The five-year estimate of potential savings (or cost offsets) resulting from improved immune functioning and a reduction in the relative risk of coronary artery disease through providing older adults with a daily multivitamin is approximately $1.6 billion, the report says, according to Reuters. It also says that the five-year estimated cost offset associated with avoidable hospitalization for heart attacks is approximately $2.4 billion. The report concludes that over five years, it would cost $2.3 billion to provide a daily multivitamin to older adults in the United States.
The group looked at a range of studies and reports. For instance, it studied the effects of taking vitamins on five diseases: coronary artery disease, diabetes, osteoporosis, prostate cancer, and colorectal cancer. The group also examined literature concerning the effects of multivitamins on immune functioning in older adults and the potential health care savings that might result from avoiding the hospitalizations, nursing home stays, and home health services associated with pneumonia, cellulitis, kidney and urinary tract infections, and septicemia.

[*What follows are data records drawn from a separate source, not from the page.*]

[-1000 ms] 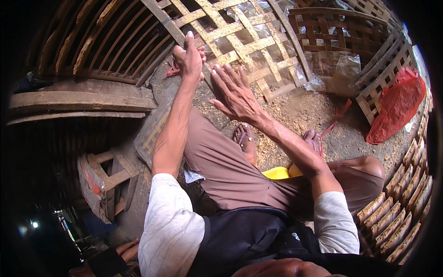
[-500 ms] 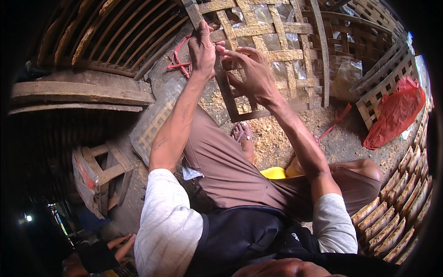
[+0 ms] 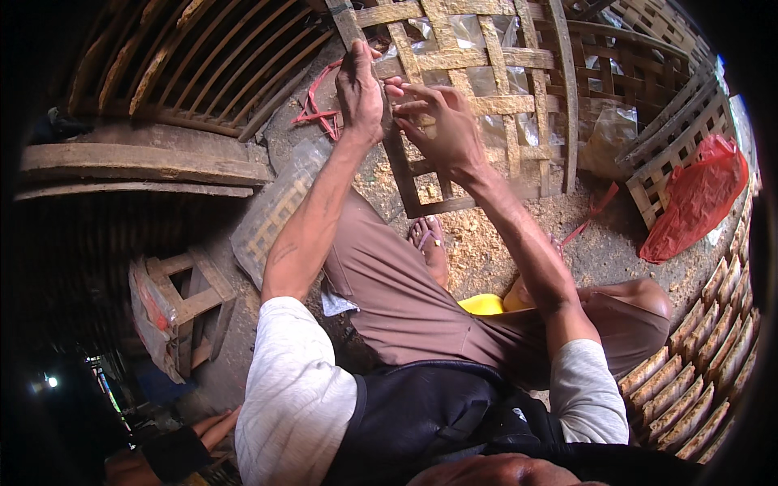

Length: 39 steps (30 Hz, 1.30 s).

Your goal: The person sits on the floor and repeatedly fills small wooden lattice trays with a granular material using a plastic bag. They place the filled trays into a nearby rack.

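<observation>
A woven bamboo tray (image 3: 478, 105) with a dark wooden rail along its left side is tilted up in front of me. My left hand (image 3: 361, 93) grips that rail, its thumb pointing up along the wood and fingers wrapping behind. Crumbs coat the slats in pale yellow. Over the tray's lower left part hovers my right hand (image 3: 446, 130), bent at the knuckles. Its fingers are apart, and the fingertips touch or nearly touch the rail beside my left hand. Nothing shows in the right hand.
Crumbs (image 3: 478, 235) litter the ground by my sandalled foot. Red plastic (image 3: 697, 194) hangs on a stacked tray at right. A small wooden stool (image 3: 186, 300) stands at left, near a wooden beam (image 3: 138, 166). Slatted racks (image 3: 219, 61) rise behind. Another person (image 3: 174, 449) is at lower left.
My right hand's fingers have drawn in slightly and curled more at the rail. The tray and left hand have shifted very slightly; the left hand keeps its grip.
</observation>
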Tool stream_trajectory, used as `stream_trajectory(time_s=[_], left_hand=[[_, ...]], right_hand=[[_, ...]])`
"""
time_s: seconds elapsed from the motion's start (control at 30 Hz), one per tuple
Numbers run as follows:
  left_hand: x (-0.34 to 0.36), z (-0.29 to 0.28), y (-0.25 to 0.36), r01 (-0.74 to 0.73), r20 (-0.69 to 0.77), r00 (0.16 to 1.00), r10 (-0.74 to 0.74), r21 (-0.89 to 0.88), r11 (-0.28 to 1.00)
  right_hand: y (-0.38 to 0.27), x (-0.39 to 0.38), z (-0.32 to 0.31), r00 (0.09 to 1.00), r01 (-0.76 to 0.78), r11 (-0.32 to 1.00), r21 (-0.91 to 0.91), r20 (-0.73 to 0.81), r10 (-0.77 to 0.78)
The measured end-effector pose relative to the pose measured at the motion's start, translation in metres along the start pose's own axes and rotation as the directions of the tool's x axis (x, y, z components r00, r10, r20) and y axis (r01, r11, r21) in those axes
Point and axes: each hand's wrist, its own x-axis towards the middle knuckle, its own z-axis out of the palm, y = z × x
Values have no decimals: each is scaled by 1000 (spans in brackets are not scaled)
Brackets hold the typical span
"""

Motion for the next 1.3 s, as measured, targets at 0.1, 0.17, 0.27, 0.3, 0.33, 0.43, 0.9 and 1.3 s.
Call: stream_trajectory(time_s=[0.1, 0.17, 0.27, 0.3, 0.33, 0.43, 0.9, 1.3], left_hand=[[-7, 3, 5, 11, 55, 998, -12, 28, 1000], [-7, 3, 4, -16, 64, 998, 12, 62, 998], [-7, 6, -1, -58, 40, 998, 56, 33, 998], [-7, 8, -1, -35, 43, 998, 35, -18, 999], [-8, 10, -1, -12, 47, 999, 15, -69, 998], [-10, 6, 4, 14, 103, 995, -12, -21, 1000], [-9, 11, -12, -131, 78, 989, 128, 33, 991], [-20, 24, -10, -229, 155, 968, 198, 214, 950]], right_hand=[[1, 1, 0, 1000, -8, 999, -36, -17, 7], [0, 2, 1, 999, -4, 998, -62, -32, 2], [-1, 0, 5, 997, 13, 996, -87, -73, -19], [0, 1, 7, 996, 17, 996, -87, -90, -25], [0, 1, 7, 994, 22, 996, -87, -107, -31], [-4, 2, 1, 979, -8, 998, 67, -201, 22], [-19, 11, -4, 936, -297, 879, 373, -69, 346], [-17, 9, -1, 738, -465, 479, 744, 28, 674]])
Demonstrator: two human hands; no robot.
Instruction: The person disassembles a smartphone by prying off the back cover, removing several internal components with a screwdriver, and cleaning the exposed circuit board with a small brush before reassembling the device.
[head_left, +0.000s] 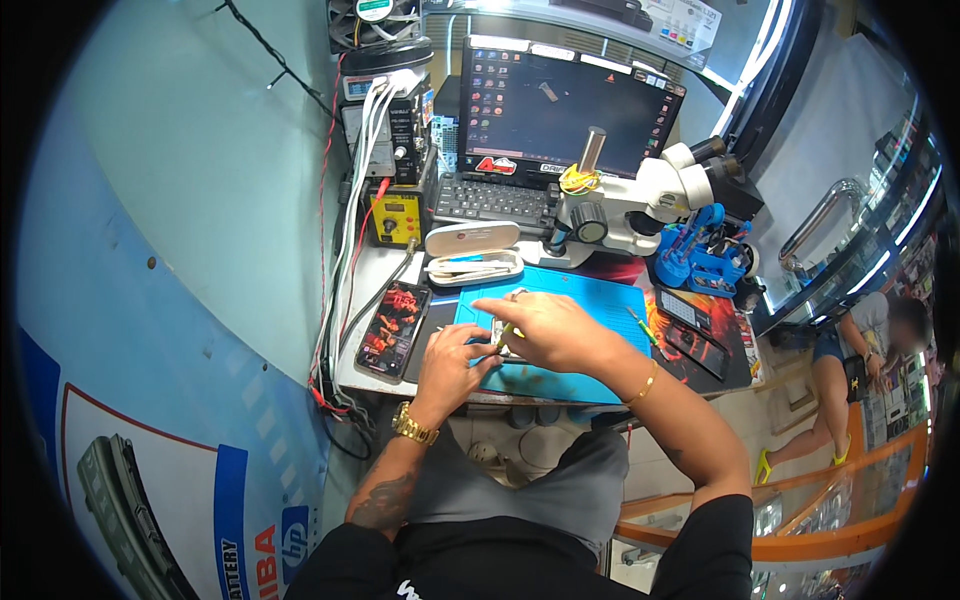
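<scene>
The blue mat (612, 302) carries a small, pale device (497, 328) on its left part, largely hidden by the hands. The left hand (455, 362), at the mat's near-left edge, bends its fingers against the device; whether they pinch it, I cannot tell. The right hand (548, 332), above the mat, has its index finger stretched out and its other fingers curled, pinching a slim yellow tool (516, 334). A phone (394, 332) lies left of the mat, a microscope (625, 205) stands behind it, and a green screwdriver (643, 326) rests at its right edge.
</scene>
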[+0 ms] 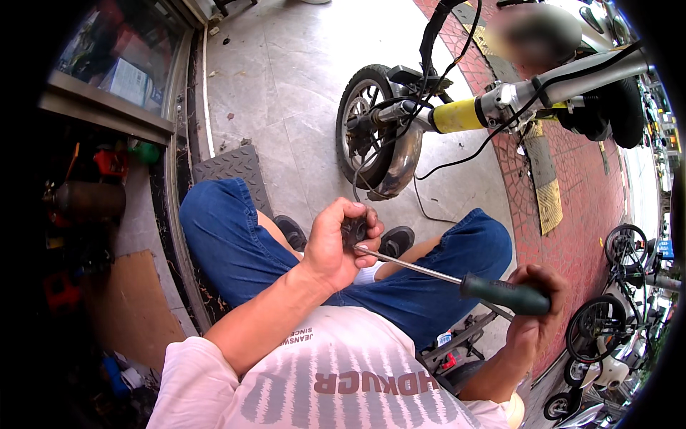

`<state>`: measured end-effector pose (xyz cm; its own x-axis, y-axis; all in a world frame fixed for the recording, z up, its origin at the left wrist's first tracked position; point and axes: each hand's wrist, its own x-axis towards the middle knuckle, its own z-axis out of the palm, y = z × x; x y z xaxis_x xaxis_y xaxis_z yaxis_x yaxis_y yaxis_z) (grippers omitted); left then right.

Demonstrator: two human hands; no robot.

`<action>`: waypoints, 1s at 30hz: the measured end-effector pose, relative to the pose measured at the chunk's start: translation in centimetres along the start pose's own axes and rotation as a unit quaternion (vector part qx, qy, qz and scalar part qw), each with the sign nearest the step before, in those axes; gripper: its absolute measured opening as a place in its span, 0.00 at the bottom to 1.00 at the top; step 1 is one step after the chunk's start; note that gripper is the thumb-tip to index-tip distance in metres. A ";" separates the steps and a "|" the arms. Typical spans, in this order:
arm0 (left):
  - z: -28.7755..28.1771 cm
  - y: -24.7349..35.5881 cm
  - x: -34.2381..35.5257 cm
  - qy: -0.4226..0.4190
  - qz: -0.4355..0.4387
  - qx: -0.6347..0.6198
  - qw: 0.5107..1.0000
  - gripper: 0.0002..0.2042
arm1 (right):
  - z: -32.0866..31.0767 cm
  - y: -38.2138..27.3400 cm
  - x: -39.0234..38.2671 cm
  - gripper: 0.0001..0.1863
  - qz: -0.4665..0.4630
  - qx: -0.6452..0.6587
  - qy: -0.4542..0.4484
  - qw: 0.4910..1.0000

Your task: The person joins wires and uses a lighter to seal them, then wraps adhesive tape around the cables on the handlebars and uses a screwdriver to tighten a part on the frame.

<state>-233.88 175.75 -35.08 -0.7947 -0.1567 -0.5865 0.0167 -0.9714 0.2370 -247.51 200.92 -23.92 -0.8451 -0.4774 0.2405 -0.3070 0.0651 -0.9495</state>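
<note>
Bike (pixel 400 121) first: it lies on the paving in front of your knees, its front wheel (pixel 371 132) turned toward you and the yellow-gripped handlebar (pixel 500 104) reaching off to the right. Your left hand (pixel 336 243) is clenched around a small dark part (pixel 355 230), held over your lap just below the wheel. Your right hand (pixel 536 300) grasps the green handle of a long screwdriver (pixel 457 279), whose tip meets the part right at your left fingers. If you push hard and the tip slips off, the shaft could jab your left palm or fingers, or knock the part loose onto the ground.
</note>
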 end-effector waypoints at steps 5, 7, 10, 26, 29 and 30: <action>0.4 0.3 0.0 -0.012 0.005 -0.002 1.000 0.18 | -1.3 0.8 -0.2 0.32 -0.034 -0.050 -0.039 0.997; 0.8 0.3 0.2 -0.016 0.003 0.010 1.000 0.18 | 0.8 -0.3 0.2 0.32 -0.034 -0.003 -0.006 0.999; 0.4 0.3 0.2 -0.026 0.006 0.009 1.000 0.17 | -1.8 0.2 0.5 0.33 0.018 -0.024 -0.026 0.999; 1.1 1.2 0.3 0.000 -0.017 0.002 1.000 0.14 | -1.9 -0.3 0.7 0.31 0.068 0.009 -0.068 0.995; 1.3 1.3 0.4 0.003 -0.021 0.009 1.000 0.14 | -2.3 0.8 0.4 0.37 -0.008 0.008 -0.082 0.997; 1.4 1.2 0.5 0.003 -0.023 0.013 1.000 0.14 | -1.2 0.4 0.8 0.34 -0.015 0.027 -0.076 0.997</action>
<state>-235.13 174.74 -34.04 -0.7901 -0.1138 -0.6023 -0.0352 -0.9726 0.2300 -248.85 201.60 -23.88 -0.7587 -0.6056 0.2401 -0.3046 0.0040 -0.9525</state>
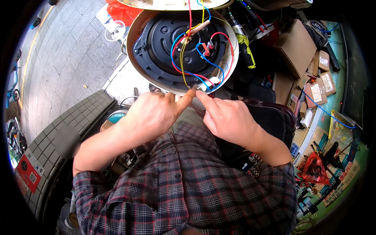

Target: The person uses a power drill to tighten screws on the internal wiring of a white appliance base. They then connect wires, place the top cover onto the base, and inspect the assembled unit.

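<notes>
A round cream-coloured appliance housing (131,51), opened up, stands in front of me with a black ribbed inner part (156,43) showing. Red, blue and yellow wires (182,58) run across it, some of them to a white connector (213,82) by the near rim. My left hand (154,111) and my right hand (231,119) meet at that rim, fingertips almost touching. Each has one finger stretched forward and the others curled in. A small dark piece shows between the fingertips, beside the yellow wire's lower end; its kind is too small to tell.
A cream cover (172,4) tilts at the top, joined by wires. Right of the housing lies a yellow-green tool (246,51). Cardboard boxes (295,47) and a red plastic bag (315,168) lie along the right. Grey paving (74,47) spreads at the left.
</notes>
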`<action>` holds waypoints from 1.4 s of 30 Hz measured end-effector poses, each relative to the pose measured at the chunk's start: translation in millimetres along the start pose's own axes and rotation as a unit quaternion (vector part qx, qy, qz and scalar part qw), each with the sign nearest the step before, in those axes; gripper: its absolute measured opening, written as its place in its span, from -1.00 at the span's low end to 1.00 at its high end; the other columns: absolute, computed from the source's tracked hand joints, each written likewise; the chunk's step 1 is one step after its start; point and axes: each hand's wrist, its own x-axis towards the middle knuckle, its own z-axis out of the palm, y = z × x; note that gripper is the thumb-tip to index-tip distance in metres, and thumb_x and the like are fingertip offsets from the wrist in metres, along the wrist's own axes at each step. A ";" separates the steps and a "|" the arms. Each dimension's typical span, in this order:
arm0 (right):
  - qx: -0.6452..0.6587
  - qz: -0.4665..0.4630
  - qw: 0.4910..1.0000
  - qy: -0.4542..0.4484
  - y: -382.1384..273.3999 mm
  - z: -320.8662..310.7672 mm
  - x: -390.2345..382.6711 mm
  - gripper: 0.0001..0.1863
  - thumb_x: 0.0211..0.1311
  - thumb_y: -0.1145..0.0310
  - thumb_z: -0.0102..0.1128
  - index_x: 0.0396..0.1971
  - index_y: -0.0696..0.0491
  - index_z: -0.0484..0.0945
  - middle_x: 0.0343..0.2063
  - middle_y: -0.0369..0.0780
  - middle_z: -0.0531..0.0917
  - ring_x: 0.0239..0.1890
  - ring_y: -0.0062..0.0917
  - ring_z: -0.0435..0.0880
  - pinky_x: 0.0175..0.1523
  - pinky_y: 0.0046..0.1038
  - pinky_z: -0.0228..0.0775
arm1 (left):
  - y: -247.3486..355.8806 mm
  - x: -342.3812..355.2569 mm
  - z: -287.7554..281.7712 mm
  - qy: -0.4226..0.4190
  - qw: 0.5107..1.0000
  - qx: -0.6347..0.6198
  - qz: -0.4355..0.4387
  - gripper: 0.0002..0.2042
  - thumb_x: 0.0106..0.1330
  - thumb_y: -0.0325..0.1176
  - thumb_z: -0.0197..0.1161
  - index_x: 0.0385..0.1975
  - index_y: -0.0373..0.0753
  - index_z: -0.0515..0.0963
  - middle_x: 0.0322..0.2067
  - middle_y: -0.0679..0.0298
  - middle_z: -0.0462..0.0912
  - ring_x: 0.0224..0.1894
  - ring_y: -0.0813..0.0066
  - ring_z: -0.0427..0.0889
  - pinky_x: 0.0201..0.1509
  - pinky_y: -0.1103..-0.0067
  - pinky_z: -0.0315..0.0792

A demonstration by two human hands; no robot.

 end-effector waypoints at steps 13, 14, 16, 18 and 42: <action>0.034 0.069 0.994 -0.073 -7.2 -6.5 -1.1 -0.37 0.27 0.36 0.29 0.34 0.22 0.49 -0.39 -0.05 0.75 -0.43 -0.15 0.78 -0.33 -0.17 0.66 | -38.8 21.5 -27.9 0.130 0.983 -0.021 0.128 -0.61 0.24 -0.29 0.36 0.08 -0.15 0.62 -0.36 0.33 0.59 -0.33 0.33 0.73 -0.30 0.41 0.62; 0.036 0.063 0.995 -0.068 -5.7 -6.0 -2.2 -0.37 0.27 0.33 0.30 0.33 0.23 0.49 -0.38 -0.04 0.75 -0.42 -0.15 0.80 -0.32 -0.17 0.68 | -41.5 24.7 -29.0 0.121 0.983 -0.017 0.139 -0.59 0.23 -0.27 0.35 0.10 -0.15 0.60 -0.36 0.33 0.59 -0.33 0.33 0.73 -0.30 0.41 0.62; 0.049 0.061 0.994 -0.073 -1.9 -9.7 -2.7 -0.37 0.26 0.34 0.30 0.34 0.19 0.49 -0.36 -0.06 0.74 -0.39 -0.16 0.80 -0.30 -0.18 0.68 | -44.5 31.8 -30.4 0.103 0.982 -0.009 0.158 -0.55 0.23 -0.24 0.34 0.14 -0.16 0.58 -0.36 0.33 0.59 -0.33 0.33 0.74 -0.30 0.41 0.62; 0.054 0.055 0.994 -0.080 -0.2 -14.9 -2.1 -0.37 0.25 0.36 0.31 0.35 0.16 0.49 -0.36 -0.07 0.73 -0.37 -0.17 0.80 -0.29 -0.19 0.68 | -48.4 34.5 -31.9 0.081 0.983 0.026 0.161 -0.56 0.30 -0.19 0.30 0.16 -0.16 0.55 -0.36 0.32 0.59 -0.33 0.33 0.74 -0.31 0.40 0.62; 0.041 0.071 0.987 -0.141 -0.6 -15.7 9.0 -0.61 0.29 0.38 0.22 0.06 0.24 0.50 -0.58 -0.01 0.69 -0.47 -0.03 0.77 -0.31 -0.03 0.65 | -49.5 42.2 -43.7 0.075 0.974 -0.019 0.212 -0.78 0.27 -0.21 0.34 -0.24 -0.23 0.65 -0.29 0.22 0.52 -0.35 0.28 0.72 -0.29 0.37 0.66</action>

Survey Finds CAM Services on the Rise
Hospitals were more likely to offer complementary and alternative medicine (CAM) services in 2002 than in 2001, according to the American Hospital Association Annual Survey of Hospitals for 2002. The survey shows that the proportion of hospitals offering CAM services increased by 0.8 percentage points in 2002. About 16.5% of the 4,756 hospitals that answered the services questionnaire in the survey said they provide CAM, up from 15.7% of 4,773 respondents in 2001. Large hospitals reported the largest rise in CAM services, up 6.7 percentage points for hospitals with 300 to 399 beds and 10 percentage points for those with 400 to 499 beds. Hospitals with 25 to 49 beds were the only size category to see a decrease in CAM services, down three-tenths of a percentage point.
Unsafe Herbal Products Still Available on the Web; Study Shows Drinking Black Tea Lowers Cholesterol; U.S. Study Shows Vitamins Save Health Care Costs; Survey Finds CAM Services on the Rise. Altern Ther Women's Health 2004;6(1):7-8.